April 13, 1873 – The Colfax Massacre

As DeWitt Clinton Professor of History at Columbia University Eric Foner, writing in The Washington Post (3/23/08) points out:

Scholars estimate that during Reconstruction, the turbulent period that followed the Civil War, upwards of 3,000 persons were murdered by the Ku Klux Klan and kindred groups. That’s roughly the same number of Americans who have died at the hands of Osama bin Laden.”

“The single most egregious act of terrorism during Reconstruction” (per Foner) took place in the Colfax area of Louisiana in 1873. In the 1872 local election, a Confederate veteran supported by Democrats was running for sheriff against the Republican candidate. There was uncertainty over the winner, and unrest ensued.

Freed blacks rightly feared a Democratic victory. As Foner writes:

Organized violence emerged around Colfax almost as soon as the Civil War ended, targeting black leaders, school teachers, freedmen who tried to acquire land, and, once blacks won the right to vote, local officeholders.”

Initially the Democratics were declared the winners, but a faction prevailed that declared Republican Louisiana Governor William P. Kellogg the victor. A Republican federal judge in New Orleans ruled in favor of Kellogg, and the U.S. Government supported the governor by sending federal troops to Louisiana. But the white residents of the state refused to cooperate. Freed black men serving in the militia of Grant Parish cordoned off the county seat of Colfax and started drilling and digging trenches.
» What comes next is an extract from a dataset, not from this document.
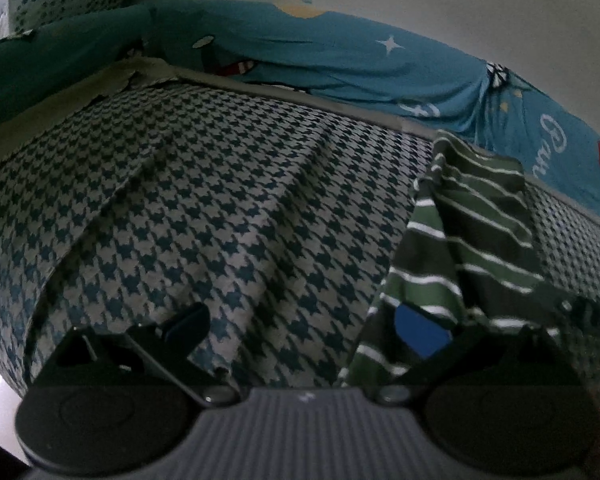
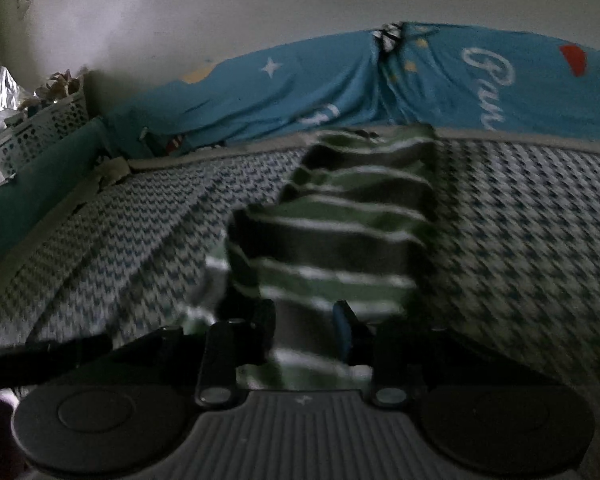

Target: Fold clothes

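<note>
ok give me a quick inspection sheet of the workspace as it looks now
surface: houndstooth cover, wrinkled
job's things: green striped garment, partly folded, lying on the cover
clutter: nothing seen on the cover
grippers: left gripper open wide, one finger against the garment's edge; right gripper open, garment between its fingers, not pinched
cables: nothing seen
surroundings: teal printed sheet behind, white perforated basket by the wall
</note>
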`<state>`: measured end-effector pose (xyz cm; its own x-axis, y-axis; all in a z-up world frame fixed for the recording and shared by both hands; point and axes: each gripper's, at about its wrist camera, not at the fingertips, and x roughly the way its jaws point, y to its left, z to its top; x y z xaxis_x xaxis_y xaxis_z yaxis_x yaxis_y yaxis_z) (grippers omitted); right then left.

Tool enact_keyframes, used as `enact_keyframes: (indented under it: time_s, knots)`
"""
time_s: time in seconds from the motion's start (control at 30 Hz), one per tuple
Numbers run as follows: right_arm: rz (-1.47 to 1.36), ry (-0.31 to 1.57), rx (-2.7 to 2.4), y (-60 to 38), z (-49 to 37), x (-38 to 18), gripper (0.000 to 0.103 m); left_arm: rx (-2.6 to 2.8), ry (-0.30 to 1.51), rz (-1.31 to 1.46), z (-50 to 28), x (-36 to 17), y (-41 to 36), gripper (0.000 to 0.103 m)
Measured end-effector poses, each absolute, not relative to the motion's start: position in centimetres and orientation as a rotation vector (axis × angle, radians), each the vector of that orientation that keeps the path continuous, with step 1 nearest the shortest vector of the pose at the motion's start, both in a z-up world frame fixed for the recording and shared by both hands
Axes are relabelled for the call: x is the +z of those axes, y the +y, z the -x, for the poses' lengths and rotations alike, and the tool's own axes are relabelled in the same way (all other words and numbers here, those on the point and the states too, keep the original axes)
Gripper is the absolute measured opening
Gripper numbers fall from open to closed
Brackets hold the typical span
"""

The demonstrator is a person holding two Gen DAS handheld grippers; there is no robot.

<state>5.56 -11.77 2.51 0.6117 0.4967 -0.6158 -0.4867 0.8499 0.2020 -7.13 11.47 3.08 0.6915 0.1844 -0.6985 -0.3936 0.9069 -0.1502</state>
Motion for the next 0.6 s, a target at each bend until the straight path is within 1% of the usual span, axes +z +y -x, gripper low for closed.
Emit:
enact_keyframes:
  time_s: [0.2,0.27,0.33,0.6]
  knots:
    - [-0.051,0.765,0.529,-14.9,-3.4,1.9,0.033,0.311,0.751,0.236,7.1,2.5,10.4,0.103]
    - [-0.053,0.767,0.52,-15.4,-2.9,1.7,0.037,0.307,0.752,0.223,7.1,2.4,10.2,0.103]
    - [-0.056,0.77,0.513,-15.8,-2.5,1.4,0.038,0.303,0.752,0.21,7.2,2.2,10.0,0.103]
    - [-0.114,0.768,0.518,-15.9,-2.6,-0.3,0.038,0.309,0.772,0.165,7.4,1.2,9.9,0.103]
They were able to hold the town for three weeks.

Local whites, including The White League, a paramilitary group intent on securing white rule in Louisiana, began to mobilize. Rumors circulated that local blacks had initiated a “reign of terror” and were roaming the countryside with the intent to “exterminate” all white people they found. Rumors and political tensions, as usual, were expressed with a sexual subtext. Accounts of the time said that whites believed stories of alleged threats by freedmen’s claiming they would seek revenge and take local white women for wives (or worse).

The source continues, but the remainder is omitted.